Performance & Scalability Considerations

Steviebone · Jun 12, 2006

I am designing a small load balanced system of web servers which will each be running a single web application that is database search intensive. My initial thoughts are to have single multiprocessor machine with a large striped raid array handling the data mining and several less expensive front end boxes serving the requests (and static data) in a load balanced configuration.

Am I correct in assuming that since a networked high performance share would be handling the intensive file i/o that the cpu's in the front end servers would benefit from noticeably lower loads? Or would the difference be offset by network traffic overhead?

Furthermore, how much of a performance loss will I take reading from a network share raid as opposed to a local one of the same configuration?

For example, lets assume a dual processor machine and a hardware raid stripe w/out partity reading from multiple SATA 3.0 drives? Assuming a GB(1000) nic/switch, at what point does the speed of the network transfer limit the transfer from the raid and diminish the speed gained by reading from the stripes?

Anti-Trend · Jun 12, 2006

Hi Steviebone,

Welcome to hardwareforums.

Steviebone said:

...My initial thoughts are to have single multiprocessor machine with a large striped raid array handling the data mining and several less expensive front end boxes serving the requests (and static data) in a load balanced configuration.
Click to expand...

What OS will these machines be running? Furthermore, do you expect the brunt of the load to be primarily on the webservers or on the DB server? In other words, are the web servers performing the query, or are the DB queries happening on the DB server itself?

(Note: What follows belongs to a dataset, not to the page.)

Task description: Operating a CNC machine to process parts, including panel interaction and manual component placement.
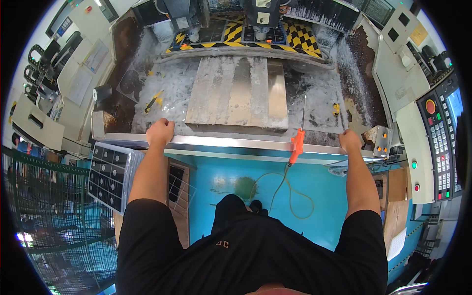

As for the RAID, have you considered a RAID 10?

Steviebone said:

Am I correct in assuming that since a networked high performance share would be handling the intensive file i/o that the cpu's in the front end servers would benefit from noticeably lower loads? Or would the difference be offset by network traffic overhead?
Click to expand...

The file IO would be handled by the machine hosting the DB. As for traffic overhead, if the machines are on the same segment it shouldn't be an issue (unless you have a very archaic network )

Steviebone said:

Furthermore, how much of a performance loss will I take reading from a network share raid as opposed to a local one of the same configuration?
Click to expand...

That really depends on a lot of factors, not the least of which is which OS(es) you're using on the servers, whether the RAID is software or hardware-based, and what level of RAID you're using.

Steviebone said:

For example, lets assume a dual processor machine and a hardware raid stripe w/out partity reading from multiple SATA 3.0 drives? Assuming a GB(1000) nic/switch, at what point does the speed of the network transfer limit the transfer from the raid and diminish the speed gained by reading from the stripes?
Click to expand...

With multiple boxes reading from a single striped array, the first bottleneck you hit will likely be the HDD array. Unless you're running Windows, which has a somewhat broken network stack, so in that case it could go either way (in other words, I'd have to lab it to give you a straight answer there).

Steviebone · Jun 13, 2006

First, let me thank you immensley for your help.

Anti-Trend said:

What OS will these machines be running? Furthermore, do you expect the brunt of the load to be primarily on the webservers or on the DB server? In other words, are the web servers performing the query, or are the DB queries happening on the DB server itself?
Click to expand...

Server 2003 Enterprise. As presently coded the query would be happening on the front end with the central core raid handling the large file i/o. I suppose I could recode so that the front end server passes the query to the database server but then that would likely defeat some of the benefits as then the central core would have to handle the scripts for multiple requests, creating another possible bottleneck. My original concept was to keep the multi-proc machine doing nothing but file I/O.

Anti-Trend said:

As for the RAID, have you considered a RAID 10?
The file IO would be handled by the machine hosting the DB. As for traffic overhead, if the machines are on the same segment it shouldn't be an issue (unless you have a very archaic network )
Click to expand...

I would consider a 10. Im not concerned with parity, only speed as each front end server would be configured to also have a single data drive containing the most criticial data so that any given front end machine could operate stand alone or without the raid in an emergency (while the raid was down).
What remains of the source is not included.